Alfie

Home > Literature > Alfie > Page 11
Alfie Page 11

by Bill Naughton


  ‘Not yet,’ says Lacey.

  Lofty gives Lacey another look. ‘That’ll be enough from you, mate,’ he says. This Lofty isn’t a geezer to get on the wrong side of. Actually he’s a decent bloke, and you can’t blame him being a bit sharp, because it makes you edgey if you’ve got a bird in tow and they’ve all got big eyes for her.

  ‘I didn’t mean it that way, Lofty,’ says Flo. ‘I just meant she looked unhappy.’

  ‘Small tea and a bit of cake, Flo,’ says Lacey. He watches Lofty going back to the table with the teas. ‘Old Lofty is getting very possessive,’ he says.

  ‘It’s the first time I’ve seen him bring a girl in,’ says Flo.

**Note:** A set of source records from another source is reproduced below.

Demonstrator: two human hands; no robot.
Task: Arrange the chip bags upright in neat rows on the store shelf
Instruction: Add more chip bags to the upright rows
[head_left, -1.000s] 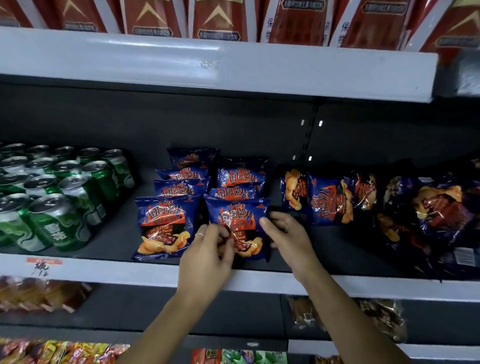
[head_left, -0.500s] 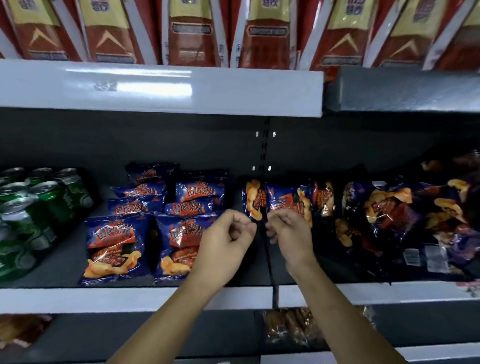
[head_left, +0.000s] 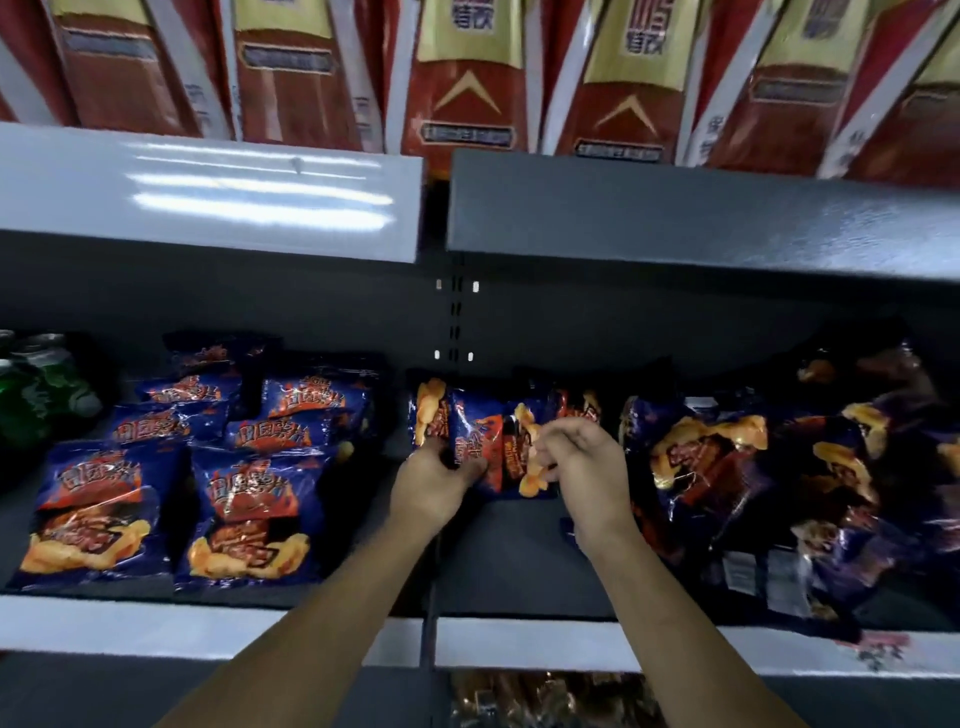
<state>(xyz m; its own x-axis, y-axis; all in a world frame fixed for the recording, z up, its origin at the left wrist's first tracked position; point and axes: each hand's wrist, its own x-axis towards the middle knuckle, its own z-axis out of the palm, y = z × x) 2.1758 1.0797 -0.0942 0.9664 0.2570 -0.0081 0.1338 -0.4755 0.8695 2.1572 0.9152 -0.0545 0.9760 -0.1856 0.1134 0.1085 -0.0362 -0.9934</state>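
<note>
Right now we see both hands reaching into the middle shelf (head_left: 519, 561) of a store display, at a small cluster of blue chip bags standing sideways near the back, just right of the slotted upright post (head_left: 456, 322). Our left hand (head_left: 428, 486) grips the lower left edge of the front bag (head_left: 475, 441) in that cluster, its fingers (head_left: 470, 467) curled narrowly around the packet. Our right hand (head_left: 589, 467) hovers at the bag's right side with its fingers bent close together near the printed chips; whether they actually pinch the foil, we cannot tell.

To the left, two rows of matching blue bags (head_left: 249, 514) stand upright, front faces toward us, the nearest pair close to the shelf's front lip and more lined up behind them. Farther left, green cans (head_left: 31, 395) sit at the shelf's edge of view. To the right, a loose pile of bags (head_left: 779, 493) lies tumbled, tilted and overlapping, some showing their backs with labels.

On the shelf above, tall red and gold cartons (head_left: 465, 88) stand in a row. Below the front lip, brownish packets (head_left: 545, 699) show dimly on the lower shelf.
</note>
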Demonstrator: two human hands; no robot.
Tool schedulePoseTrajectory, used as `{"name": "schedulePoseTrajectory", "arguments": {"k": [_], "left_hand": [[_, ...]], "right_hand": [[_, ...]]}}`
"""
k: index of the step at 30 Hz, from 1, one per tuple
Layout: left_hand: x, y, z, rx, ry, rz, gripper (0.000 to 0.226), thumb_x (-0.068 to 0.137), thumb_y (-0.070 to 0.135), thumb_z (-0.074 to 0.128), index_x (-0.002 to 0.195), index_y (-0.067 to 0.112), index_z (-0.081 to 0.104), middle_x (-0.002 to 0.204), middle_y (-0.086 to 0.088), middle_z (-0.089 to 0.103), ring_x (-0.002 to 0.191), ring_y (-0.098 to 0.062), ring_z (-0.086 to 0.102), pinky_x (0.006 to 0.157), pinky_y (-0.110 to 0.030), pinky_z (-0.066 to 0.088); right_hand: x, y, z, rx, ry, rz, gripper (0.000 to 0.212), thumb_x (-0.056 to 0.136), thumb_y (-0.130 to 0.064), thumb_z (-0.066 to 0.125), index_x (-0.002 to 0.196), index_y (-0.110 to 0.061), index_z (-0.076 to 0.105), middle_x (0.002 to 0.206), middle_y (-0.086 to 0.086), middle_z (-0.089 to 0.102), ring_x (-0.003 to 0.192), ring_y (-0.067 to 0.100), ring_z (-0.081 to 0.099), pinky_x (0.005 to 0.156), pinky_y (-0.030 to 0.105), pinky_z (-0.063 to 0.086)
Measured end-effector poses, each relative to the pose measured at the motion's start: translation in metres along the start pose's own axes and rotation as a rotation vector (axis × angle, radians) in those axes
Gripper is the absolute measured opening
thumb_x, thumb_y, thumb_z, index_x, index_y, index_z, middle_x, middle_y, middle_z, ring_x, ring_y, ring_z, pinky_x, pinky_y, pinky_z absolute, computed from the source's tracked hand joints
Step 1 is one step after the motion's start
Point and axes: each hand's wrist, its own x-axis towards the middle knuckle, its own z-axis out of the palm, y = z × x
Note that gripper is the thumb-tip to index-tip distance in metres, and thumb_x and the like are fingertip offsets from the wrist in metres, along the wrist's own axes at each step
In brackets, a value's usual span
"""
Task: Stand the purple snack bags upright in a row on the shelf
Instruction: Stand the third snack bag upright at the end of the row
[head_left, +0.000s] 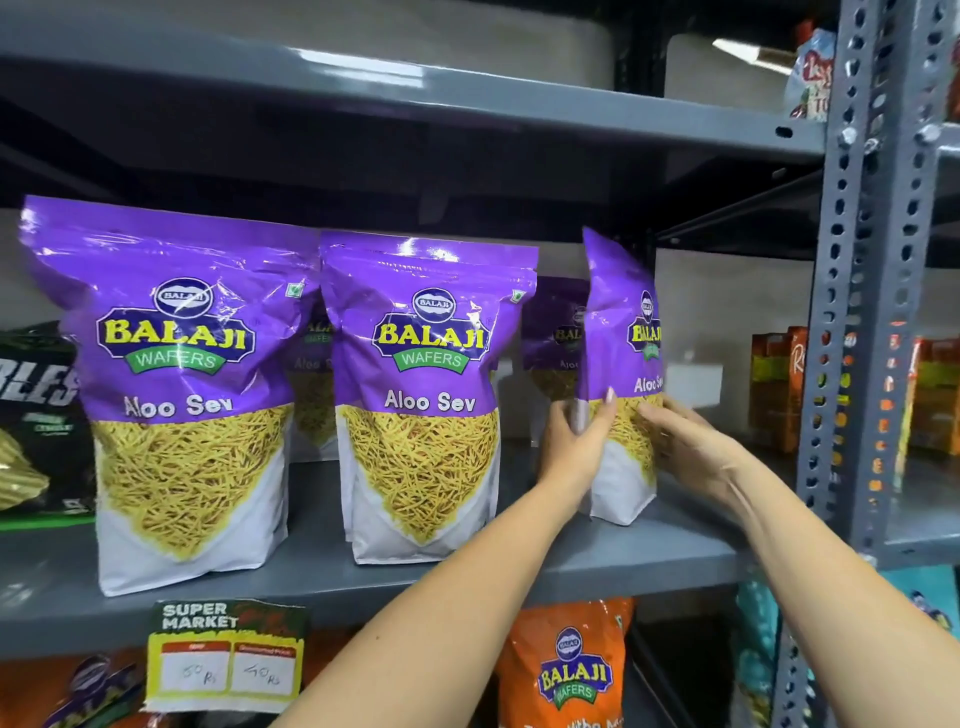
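Two purple Aloo Sev bags stand upright on the grey shelf (597, 566), facing front: one at the left (176, 384) and one in the middle (426, 389). More purple bags (553, 332) show behind them. At the right a third front bag (623, 322) stands turned sideways, its base on the shelf. My left hand (571, 441) grips its left edge and my right hand (685, 447) presses its right side; both hold this bag.
A dark green snack bag (36, 415) stands at the far left of the shelf. A perforated metal upright (857, 312) bounds the shelf at the right, with orange boxes (779, 384) beyond. Below hang a price tag (223, 654) and an orange bag (566, 665).
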Motion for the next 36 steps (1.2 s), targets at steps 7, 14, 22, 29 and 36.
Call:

  ‘Here, I picked one up last Friday night,’ says Lacey, ‘near Jack’s Castle. It waved me down it did and when I stopped it couldn’t get into the cab – its skirts were that tight, see. I had to go out and lift it in, just like it were a bleeding mummy. The same when it was getting out.’

  The door opened and in came this mate of mine called Fatchops.

  Hey, Alfie,’ he said. ‘What are you doing here? You’re not back trunking are you?’

  ‘What, in this get-up?’ I said. ‘Nah, I’m doing a turn on the private hire.’

  ‘I believe Sharpey had you working the smudge with him,’ said Lacey.

  ‘What’s the smudge?’ said Flo.

  ‘The old street photographer’s lark,’ said Lacey.

  ‘I did a week on it,’ I said, ‘but the rain killed it.’

  ‘I expect you’d pick up plenty of cracker on that game,’ said Lacey.

  ‘The odd bit,’ I said.

  Matter of fact, come to think of it, I’d got myself a marvellous bint called Ruby. She’s a mature woman, see, a woman who’s got on in life, and she’s in her early thirties and quite mumsie, very warm and generous upstairs if you see what I mean. Not fat, mind you, but solid. Here, when I first laid hands on this Ruby I definitely knew I’d got hold of something. And when she ran her fingers over me I could feel a lifetime’s experience in them. She’s what you call a career woman and she’s been very successful at it. Only owns three hairdressers’ shops and got her own flat on the sixth floor overlooking the river in a block called Thompson Court. Admitted it’s a bit poncey, what with porters and one thing and another, but she’s got a cocktail cabinet, a big refrigerator, a Colston dishwasher, a twenty-one inch telly, handsome thick red carpet and mirrors you can see yourself in all over the place. In fact she’s almost too good for me – with a set up like that.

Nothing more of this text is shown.